Yang lebih menjengkelkan lagi, kebiadaban itu sengaja dilakukan bukan untuk tujuan suci semisal jihad atau atas dasar ideologis semacam itu. Motifnya disebut-sebut lantaran bakal adanya pemilu di Israel, juga ada pengaruh pergantian kepemimpinan di AS ke tangan Barack Obama. Artinya sekadar untuk tujuan politis agar para kandidat pemimpin di Israel mendapat simpati pemilih dan menang pemilu. Subjudul berita di Indo Pos tadi dengan jelas menyebut hal itu: “Motifnya karena Pemilu dan Obama”. Sungguh keterlaluan.

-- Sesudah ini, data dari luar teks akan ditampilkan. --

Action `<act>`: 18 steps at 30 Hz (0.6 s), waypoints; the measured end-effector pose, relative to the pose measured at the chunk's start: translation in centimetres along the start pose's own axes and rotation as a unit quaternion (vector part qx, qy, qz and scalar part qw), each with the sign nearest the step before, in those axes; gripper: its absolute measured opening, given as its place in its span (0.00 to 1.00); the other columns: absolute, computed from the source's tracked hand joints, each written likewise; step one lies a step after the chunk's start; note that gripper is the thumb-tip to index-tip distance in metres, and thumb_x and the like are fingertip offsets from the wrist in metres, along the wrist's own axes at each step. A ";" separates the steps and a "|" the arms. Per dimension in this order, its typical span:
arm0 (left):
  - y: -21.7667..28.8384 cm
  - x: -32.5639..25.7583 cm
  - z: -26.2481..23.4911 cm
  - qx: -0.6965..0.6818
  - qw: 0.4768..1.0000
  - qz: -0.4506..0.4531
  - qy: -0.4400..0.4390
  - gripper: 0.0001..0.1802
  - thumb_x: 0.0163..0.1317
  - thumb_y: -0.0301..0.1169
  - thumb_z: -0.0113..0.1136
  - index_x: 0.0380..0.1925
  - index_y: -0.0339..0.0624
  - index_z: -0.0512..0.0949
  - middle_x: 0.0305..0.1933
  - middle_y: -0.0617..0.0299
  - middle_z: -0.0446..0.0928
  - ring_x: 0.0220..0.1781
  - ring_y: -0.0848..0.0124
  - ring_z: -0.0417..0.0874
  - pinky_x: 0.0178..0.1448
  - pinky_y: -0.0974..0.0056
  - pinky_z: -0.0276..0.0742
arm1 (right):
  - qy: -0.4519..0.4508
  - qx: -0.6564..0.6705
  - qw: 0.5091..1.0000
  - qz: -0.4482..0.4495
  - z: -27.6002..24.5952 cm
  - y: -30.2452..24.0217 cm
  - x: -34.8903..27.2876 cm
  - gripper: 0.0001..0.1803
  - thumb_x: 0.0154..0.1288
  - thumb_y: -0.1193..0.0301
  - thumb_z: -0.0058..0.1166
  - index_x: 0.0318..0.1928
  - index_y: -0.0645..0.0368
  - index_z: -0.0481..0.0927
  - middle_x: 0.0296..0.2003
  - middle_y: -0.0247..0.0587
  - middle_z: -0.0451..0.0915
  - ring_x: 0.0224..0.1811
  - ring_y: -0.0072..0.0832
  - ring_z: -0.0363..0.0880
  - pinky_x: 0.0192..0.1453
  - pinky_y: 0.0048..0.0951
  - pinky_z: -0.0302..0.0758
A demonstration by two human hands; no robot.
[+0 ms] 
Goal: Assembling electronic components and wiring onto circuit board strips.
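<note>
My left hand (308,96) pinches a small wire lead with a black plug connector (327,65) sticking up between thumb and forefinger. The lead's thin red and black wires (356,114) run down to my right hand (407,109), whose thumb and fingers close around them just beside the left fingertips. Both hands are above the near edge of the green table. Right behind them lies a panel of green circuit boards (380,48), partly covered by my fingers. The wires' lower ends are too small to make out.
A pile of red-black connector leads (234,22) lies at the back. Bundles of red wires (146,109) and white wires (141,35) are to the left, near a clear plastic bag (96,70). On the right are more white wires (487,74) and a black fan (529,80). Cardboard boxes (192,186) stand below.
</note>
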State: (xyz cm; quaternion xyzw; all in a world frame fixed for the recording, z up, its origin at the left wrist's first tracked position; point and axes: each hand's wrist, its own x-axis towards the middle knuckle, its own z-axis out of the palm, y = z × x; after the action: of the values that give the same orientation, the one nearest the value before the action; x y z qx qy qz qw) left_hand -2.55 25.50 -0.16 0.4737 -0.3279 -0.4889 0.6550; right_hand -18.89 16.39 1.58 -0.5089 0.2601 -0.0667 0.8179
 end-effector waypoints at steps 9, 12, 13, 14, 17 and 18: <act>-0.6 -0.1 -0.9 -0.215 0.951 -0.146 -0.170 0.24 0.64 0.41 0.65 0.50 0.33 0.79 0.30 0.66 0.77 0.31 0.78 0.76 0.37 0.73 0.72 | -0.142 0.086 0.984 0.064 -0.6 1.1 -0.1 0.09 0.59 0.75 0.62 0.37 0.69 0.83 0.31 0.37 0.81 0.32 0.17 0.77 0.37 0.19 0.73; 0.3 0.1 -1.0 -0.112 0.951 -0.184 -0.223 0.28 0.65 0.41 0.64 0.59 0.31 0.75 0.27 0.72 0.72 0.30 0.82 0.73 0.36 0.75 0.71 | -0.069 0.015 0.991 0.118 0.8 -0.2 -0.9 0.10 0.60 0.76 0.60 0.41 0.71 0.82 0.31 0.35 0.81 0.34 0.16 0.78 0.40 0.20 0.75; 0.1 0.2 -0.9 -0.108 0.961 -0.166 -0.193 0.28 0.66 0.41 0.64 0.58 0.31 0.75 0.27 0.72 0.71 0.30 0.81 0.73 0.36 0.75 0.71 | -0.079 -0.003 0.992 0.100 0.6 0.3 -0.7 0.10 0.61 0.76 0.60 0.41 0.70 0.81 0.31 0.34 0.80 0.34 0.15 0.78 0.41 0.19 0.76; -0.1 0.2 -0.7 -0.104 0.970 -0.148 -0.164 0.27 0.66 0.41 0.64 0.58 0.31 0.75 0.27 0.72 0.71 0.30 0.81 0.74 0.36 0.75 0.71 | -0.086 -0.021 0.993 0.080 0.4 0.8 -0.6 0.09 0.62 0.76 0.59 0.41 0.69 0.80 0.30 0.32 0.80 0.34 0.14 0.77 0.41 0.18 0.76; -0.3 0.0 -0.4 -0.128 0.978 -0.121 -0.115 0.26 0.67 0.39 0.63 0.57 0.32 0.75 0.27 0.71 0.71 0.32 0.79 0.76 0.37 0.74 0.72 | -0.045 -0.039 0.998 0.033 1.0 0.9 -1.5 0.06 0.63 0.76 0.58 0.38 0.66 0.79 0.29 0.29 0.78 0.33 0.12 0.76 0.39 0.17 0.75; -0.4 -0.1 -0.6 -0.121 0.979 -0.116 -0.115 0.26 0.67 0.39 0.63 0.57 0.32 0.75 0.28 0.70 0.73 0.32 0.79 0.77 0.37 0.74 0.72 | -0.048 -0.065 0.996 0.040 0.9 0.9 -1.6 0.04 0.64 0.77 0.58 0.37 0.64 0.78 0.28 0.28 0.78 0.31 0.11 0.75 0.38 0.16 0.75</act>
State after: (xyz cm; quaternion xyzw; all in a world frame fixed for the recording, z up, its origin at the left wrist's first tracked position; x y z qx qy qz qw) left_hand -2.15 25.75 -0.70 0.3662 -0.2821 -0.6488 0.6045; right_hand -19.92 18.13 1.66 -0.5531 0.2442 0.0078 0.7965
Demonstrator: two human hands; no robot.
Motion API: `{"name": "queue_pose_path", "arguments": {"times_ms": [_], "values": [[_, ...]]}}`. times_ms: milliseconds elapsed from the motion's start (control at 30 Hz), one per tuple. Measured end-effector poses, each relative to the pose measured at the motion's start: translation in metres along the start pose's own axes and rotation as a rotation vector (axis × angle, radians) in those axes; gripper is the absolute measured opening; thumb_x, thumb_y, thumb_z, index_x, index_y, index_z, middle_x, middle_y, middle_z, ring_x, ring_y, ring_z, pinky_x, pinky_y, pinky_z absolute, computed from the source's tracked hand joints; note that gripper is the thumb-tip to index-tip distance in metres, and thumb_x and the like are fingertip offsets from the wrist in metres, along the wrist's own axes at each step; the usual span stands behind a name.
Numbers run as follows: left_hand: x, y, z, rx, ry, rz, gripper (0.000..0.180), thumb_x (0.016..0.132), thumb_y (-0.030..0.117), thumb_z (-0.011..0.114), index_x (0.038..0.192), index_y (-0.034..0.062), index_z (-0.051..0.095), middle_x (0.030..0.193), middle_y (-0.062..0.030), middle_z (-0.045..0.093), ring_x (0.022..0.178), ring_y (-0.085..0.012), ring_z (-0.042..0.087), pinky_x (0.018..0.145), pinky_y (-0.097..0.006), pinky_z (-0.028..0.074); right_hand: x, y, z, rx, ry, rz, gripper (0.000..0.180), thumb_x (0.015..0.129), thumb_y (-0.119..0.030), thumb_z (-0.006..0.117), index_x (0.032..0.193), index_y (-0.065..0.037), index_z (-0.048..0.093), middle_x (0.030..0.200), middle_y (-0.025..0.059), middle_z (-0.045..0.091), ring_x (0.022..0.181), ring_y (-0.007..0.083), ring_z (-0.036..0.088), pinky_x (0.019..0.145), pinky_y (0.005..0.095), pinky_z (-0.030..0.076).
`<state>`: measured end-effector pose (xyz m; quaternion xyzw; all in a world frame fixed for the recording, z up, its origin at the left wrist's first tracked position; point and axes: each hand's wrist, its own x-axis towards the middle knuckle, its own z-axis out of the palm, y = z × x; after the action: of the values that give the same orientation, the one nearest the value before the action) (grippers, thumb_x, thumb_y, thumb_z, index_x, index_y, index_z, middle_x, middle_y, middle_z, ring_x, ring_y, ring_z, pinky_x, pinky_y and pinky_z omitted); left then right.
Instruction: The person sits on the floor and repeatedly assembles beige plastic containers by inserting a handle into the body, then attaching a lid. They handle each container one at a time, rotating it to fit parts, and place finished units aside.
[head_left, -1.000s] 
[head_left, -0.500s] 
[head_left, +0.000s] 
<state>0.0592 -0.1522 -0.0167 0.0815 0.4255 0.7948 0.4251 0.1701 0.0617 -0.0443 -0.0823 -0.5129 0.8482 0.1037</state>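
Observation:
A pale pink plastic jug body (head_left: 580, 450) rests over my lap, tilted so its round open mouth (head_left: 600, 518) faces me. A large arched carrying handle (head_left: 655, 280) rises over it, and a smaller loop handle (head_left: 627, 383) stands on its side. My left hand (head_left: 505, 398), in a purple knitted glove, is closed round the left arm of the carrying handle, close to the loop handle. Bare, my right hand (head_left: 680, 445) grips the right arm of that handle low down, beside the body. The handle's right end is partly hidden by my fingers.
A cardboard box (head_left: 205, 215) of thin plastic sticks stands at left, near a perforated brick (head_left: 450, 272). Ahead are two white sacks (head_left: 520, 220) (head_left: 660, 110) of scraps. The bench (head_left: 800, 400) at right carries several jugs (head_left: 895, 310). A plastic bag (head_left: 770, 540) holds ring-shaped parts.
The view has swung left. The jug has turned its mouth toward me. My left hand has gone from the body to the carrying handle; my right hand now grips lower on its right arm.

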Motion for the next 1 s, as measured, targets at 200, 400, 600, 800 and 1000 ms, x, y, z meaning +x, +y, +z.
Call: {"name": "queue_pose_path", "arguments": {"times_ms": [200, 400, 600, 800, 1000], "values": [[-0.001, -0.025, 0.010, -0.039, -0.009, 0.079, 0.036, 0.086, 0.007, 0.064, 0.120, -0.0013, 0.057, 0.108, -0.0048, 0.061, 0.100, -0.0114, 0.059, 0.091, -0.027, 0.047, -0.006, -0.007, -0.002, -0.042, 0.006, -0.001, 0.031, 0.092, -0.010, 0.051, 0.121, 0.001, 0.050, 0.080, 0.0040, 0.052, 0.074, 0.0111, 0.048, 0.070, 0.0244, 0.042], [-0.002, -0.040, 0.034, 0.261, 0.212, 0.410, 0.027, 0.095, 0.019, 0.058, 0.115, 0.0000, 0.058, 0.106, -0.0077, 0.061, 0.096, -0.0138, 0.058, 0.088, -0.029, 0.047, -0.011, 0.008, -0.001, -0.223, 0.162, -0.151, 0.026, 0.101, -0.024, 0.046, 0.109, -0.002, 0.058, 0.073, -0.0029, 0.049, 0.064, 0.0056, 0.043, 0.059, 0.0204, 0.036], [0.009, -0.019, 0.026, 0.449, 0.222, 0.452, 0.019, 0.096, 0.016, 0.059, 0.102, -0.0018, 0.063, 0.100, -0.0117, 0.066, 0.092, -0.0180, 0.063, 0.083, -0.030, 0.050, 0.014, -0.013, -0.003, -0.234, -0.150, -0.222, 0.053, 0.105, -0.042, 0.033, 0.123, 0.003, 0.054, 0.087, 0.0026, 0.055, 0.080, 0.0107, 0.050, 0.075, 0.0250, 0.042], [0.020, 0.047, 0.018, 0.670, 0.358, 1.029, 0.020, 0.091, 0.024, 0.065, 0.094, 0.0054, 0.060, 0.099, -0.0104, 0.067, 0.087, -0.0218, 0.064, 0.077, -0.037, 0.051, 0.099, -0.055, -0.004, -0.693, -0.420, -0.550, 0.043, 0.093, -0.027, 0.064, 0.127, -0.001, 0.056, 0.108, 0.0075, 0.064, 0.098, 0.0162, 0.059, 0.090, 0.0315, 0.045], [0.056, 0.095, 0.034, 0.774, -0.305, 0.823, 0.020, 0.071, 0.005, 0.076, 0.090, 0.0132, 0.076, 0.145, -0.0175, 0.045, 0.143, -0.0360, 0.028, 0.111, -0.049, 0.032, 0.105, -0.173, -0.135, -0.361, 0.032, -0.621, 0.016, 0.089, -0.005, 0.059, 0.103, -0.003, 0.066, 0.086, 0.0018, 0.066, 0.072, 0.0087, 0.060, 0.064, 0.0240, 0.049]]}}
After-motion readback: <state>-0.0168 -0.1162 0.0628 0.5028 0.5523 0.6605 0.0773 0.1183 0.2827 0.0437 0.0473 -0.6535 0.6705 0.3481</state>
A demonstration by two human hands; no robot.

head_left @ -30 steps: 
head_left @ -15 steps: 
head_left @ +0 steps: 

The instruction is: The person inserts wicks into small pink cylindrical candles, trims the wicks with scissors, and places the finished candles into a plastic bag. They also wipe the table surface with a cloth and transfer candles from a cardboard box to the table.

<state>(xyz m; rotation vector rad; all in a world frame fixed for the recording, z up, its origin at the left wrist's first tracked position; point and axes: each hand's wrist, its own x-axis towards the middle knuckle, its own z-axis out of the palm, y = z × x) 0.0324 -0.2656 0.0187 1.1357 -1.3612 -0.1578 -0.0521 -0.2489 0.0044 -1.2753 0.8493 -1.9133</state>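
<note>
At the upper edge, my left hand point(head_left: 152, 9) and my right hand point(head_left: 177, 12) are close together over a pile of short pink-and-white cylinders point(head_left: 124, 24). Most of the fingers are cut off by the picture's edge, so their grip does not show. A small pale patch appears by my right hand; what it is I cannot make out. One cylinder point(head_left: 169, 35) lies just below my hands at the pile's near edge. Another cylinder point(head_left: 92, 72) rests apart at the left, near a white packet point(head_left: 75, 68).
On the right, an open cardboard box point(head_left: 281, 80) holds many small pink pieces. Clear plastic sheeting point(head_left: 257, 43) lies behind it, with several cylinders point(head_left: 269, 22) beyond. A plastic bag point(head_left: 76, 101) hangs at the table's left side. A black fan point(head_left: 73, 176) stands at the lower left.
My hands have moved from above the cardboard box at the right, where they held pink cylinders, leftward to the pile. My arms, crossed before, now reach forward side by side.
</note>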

Pertanyaanku kemudian, tak ada lagikah tersisa suara hati dari orang-orang Yahudi itu, pada elite pemimpin mereka, lalu khususnya pada pasukan perang mereka? Lalu benarkah orang-orang militer memang sudah benar-benar menjadi makhluk perang tanpa punya hati lagi?

Jawaban cepat dari pertanyaan itu langsung tertuju pada institusi militer di bawah naungan Perserikatan Bangsa-Bangsa. Ya, di tingkat dunia sebenarnya masih ada pasukan perdamaian PBB. Masih ada kata “perdamaian” di dunia ini. Lalu, lihatlah contoh nyata dari salah satu wakil pasukan ini yang kebetulan berasal dari Indonesia. Mereka baru selesai bertugas melaksanakan misi PBB itu di Lebanon, di bawah komando A.M. Putranto. Tangis anak-anak Lebanon pun pecah begitu mereka harus berpisah dengan satuan pasukan Putranto itu. Rupanya hati mereka telah tertambat pada getar perdamaian yang ditularkan Putranto dan anak buahnya. Mereka semua telah dapat berkomunikasi dengan bahasa hati yang indah. Aku pun terharu membaca kisah ini pada rubrik Sosok harian Media Indonesia edisi Rabu, 17 Desember 2008. Belum terlalu lama.putranto

Sejak awal mengemban misi PBB itu, Putranto sadar bahwa kawasan perang yang panas dan ganas pastilah membuat harga sebuah perdamaian amat mahal. Namun dengan tekad yang kuat, sang letkol dan 412 anak buahnya mampu menghadirkan suasana damai itu bagi mereka yang tinggal di daerah basis kelompok Hezbollah di Lebanon Selatan. Lewat kejelian dan kepekaan, Putranto mengemas berbagai bentuk interaksi sosial yang dipandang positif oleh warga setempat. Tak mengherankan bila kemudian pasukan Putranto, yaitu Satuan Tugas Batalion Infanteri Mekanis TNI Kontingen Garuda (Satgas Yonif Mekanis Konga) XXIII-B, mendapat tempat tersendiri di hati warga di sana. Bahkan anak-anak di sana pun merindukan kehadiran mereka.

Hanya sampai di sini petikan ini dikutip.